What is needed
Repeat each entry verbatim.

Records from a data source
=== Section Start ===

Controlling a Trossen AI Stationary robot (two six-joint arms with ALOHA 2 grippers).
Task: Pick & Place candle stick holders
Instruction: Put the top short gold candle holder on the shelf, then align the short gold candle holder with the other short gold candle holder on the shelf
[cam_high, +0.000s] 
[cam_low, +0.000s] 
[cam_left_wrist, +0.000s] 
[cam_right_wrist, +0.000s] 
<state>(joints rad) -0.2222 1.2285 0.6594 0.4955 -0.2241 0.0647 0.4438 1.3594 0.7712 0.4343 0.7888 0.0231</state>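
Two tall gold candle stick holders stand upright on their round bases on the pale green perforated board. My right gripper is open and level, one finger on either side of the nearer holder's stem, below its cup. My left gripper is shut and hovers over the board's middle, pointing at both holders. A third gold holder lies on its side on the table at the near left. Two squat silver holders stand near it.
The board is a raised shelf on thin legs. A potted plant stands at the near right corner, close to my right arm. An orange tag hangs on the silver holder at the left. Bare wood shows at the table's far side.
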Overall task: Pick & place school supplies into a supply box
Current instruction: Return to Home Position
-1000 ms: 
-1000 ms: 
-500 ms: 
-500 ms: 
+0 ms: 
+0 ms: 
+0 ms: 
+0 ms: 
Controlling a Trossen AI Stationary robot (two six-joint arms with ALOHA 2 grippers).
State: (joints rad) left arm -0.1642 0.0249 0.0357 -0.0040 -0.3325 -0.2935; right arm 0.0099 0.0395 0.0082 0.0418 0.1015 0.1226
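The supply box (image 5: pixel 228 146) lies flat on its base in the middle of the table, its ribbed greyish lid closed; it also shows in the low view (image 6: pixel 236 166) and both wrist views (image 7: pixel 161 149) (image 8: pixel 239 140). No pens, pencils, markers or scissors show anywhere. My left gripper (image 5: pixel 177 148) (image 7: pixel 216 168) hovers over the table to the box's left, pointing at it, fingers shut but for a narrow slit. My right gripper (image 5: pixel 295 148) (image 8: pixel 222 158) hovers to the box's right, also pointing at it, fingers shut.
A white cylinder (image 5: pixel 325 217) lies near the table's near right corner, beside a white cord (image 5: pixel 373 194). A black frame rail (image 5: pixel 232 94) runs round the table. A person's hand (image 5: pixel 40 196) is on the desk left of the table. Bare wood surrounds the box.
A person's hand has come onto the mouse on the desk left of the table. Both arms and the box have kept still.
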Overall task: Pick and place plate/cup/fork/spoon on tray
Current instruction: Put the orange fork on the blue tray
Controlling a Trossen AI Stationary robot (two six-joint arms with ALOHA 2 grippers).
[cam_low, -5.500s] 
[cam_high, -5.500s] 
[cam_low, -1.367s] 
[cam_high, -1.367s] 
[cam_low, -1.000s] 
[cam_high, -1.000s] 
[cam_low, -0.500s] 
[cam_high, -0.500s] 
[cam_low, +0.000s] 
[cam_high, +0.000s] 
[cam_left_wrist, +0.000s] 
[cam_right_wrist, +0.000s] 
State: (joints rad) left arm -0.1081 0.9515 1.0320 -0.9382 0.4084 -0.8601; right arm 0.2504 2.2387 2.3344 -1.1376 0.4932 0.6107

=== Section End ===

Exercise result
Controlling a Trossen AI Stationary robot (two six-joint arms with ALOHA 2 grippers).
Task: Pick & Place candle stick holders
Instruction: Put the top short gold candle holder on the shelf, then align the short gold candle holder with the other short gold candle holder on the shelf
[cam_high, +0.000s] 
[cam_low, +0.000s] 
[cam_left_wrist, +0.000s] 
[cam_right_wrist, +0.000s] 
<state>(joints rad) -0.2222 1.2285 0.6594 0.4955 -0.2241 0.0647 0.4438 1.3594 0.7712 0.4343 0.7888 0.0231</state>
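Two tall gold candle stick holders stand upright on their round bases on the pale green perforated board. My right gripper is open and level, one finger on either side of the nearer holder's stem, below its cup. My left gripper is shut and hovers over the board's middle, pointing at both holders. A third gold holder lies on its side on the table at the near left. Two squat silver holders stand near it.
The board is a raised shelf on thin legs. A potted plant stands at the near right corner, close to my right arm. An orange tag hangs on the silver holder at the left. Bare wood shows at the table's far side.
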Overall task: Pick & place school supplies into a supply box
Current instruction: Return to Home Position
-1000 ms: 
-1000 ms: 
-500 ms: 
-500 ms: 
+0 ms: 
+0 ms: 
+0 ms: 
+0 ms: 
Controlling a Trossen AI Stationary robot (two six-joint arms with ALOHA 2 grippers).
State: (joints rad) left arm -0.1642 0.0249 0.0357 -0.0040 -0.3325 -0.2935; right arm 0.0099 0.0395 0.0082 0.0418 0.1015 0.1226
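The supply box (image 5: pixel 228 146) lies flat on its base in the middle of the table, its ribbed greyish lid closed; it also shows in the low view (image 6: pixel 236 166) and both wrist views (image 7: pixel 161 149) (image 8: pixel 239 140). No pens, pencils, markers or scissors show anywhere. My left gripper (image 5: pixel 177 148) (image 7: pixel 216 168) hovers over the table to the box's left, pointing at it, fingers shut but for a narrow slit. My right gripper (image 5: pixel 295 148) (image 8: pixel 222 158) hovers to the box's right, also pointing at it, fingers shut.
A white cylinder (image 5: pixel 325 217) lies near the table's near right corner, beside a white cord (image 5: pixel 373 194). A black frame rail (image 5: pixel 232 94) runs round the table. A person's hand (image 5: pixel 40 196) is on the desk left of the table. Bare wood surrounds the box.
A person's hand has come onto the mouse on the desk left of the table. Both arms and the box have kept still.
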Overall task: Pick and place plate/cup/fork/spoon on tray
Current instruction: Put the orange fork on the blue tray
Controlling a Trossen AI Stationary robot (two six-joint arms with ALOHA 2 grippers).
[cam_low, -5.500s] 
[cam_high, -5.500s] 
[cam_low, -1.367s] 
[cam_high, -1.367s] 
[cam_low, -1.000s] 
[cam_high, -1.000s] 
[cam_low, -0.500s] 
[cam_high, -0.500s] 
[cam_low, +0.000s] 
[cam_high, +0.000s] 
[cam_left_wrist, +0.000s] 
[cam_right_wrist, +0.000s] 
State: (joints rad) left arm -0.1081 0.9515 1.0320 -0.9382 0.4084 -0.8601; right arm 0.2504 2.2387 2.3344 -1.1376 0.4932 0.6107

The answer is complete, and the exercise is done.